I would wake up suddenly from a dream in which I walked down to her room and took the pills from the bottle, to hear myself crying out: “No. No. I did not do it.” Then I would lie still listening to the clocks and it would seem as though they soothed me. It must have happened as Chantel said. There was no other explanation.

I should not brood on the past. Goodness knows the future was stark enough. How was I going to pay Aunt Charlotte’s debts? Many of the pieces which I believed were hers had not been paid for. She had spent far too much of her capital on the Chinese collection; during the last years the business had not been paying its way. Alarming as this was it gave credence to Chantel’s theory. Obsessed by ever-increasing pain, always impatient of inactivity, seeing her debts rising and eventual bankruptcy, she had forced herself — and I knew the extent of her will power — to get out of bed and seek oblivion.

I should have to make some decision. I could not allow things to drift. Indeed I should not be allowed to do so. I formed all sorts of plans. To advertise for a partner with money? To sell out and see what remained? Enforced sales often meant cut prices. If I realized enough to pay my debts I should be lucky. There would be nothing left but the house. I could sell that perhaps. That was the answer.

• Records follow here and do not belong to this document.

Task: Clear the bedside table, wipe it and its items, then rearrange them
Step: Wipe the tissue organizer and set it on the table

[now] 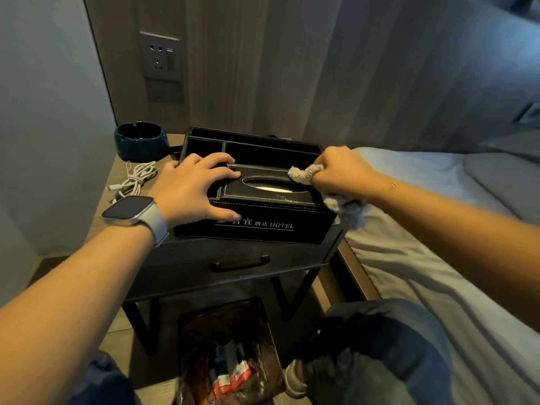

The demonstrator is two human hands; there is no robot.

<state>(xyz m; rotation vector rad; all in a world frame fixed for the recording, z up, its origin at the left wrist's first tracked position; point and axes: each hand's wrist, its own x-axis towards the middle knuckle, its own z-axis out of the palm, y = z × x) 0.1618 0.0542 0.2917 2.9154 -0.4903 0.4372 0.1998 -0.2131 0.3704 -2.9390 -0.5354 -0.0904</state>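
Note:
A black leather hotel organiser box (263,226) with a tissue slot and several back compartments stands on the dark bedside table (187,258). My left hand (194,187) rests spread on the box's left top corner, thumb against its front edge. My right hand (342,171) grips a pale grey cloth (304,173) and presses it on the lid at the right end of the tissue slot; more cloth hangs below the wrist. A dark teal ashtray (140,141) sits at the table's back left, and a coiled white cable (137,178) lies in front of it.
A bed with a grey sheet (423,229) runs along the right, close to the table. A bin (230,355) holding wrappers stands on the floor under the table. A wall socket (160,55) is above the ashtray. My knees are at the bottom.

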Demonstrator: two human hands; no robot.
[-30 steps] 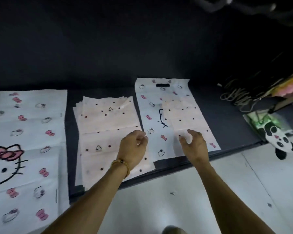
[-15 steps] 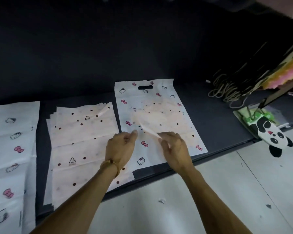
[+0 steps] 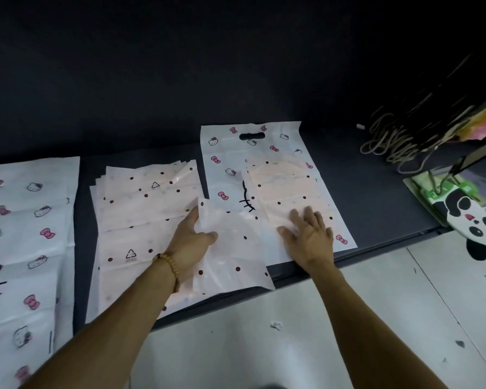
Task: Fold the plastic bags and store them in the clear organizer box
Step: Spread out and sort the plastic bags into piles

So my mind raced on during the sleepless nights and in the mornings when I looked at my face in the mirror I would murmur to myself: “Old Miss Brett.”

Chantel came and left her journal for me while she took mine away. She would return with it the next day.

That night I took it up to bed with me and the thought of reading it brought me out of my melancholy. My life was drab, and even frightening, but Chantel as before was my savior. To look in on what was happening at Castle Crediton would give me the respite I needed. Besides I would always be particularly interested in anything that happened in Redvers Stretton’s home.

I felt my spirits lighten a little as I lay back on my pillows and brought the oil lamp — which I had carried up from downstairs — nearer to my bed and started to read Chantel’s journal.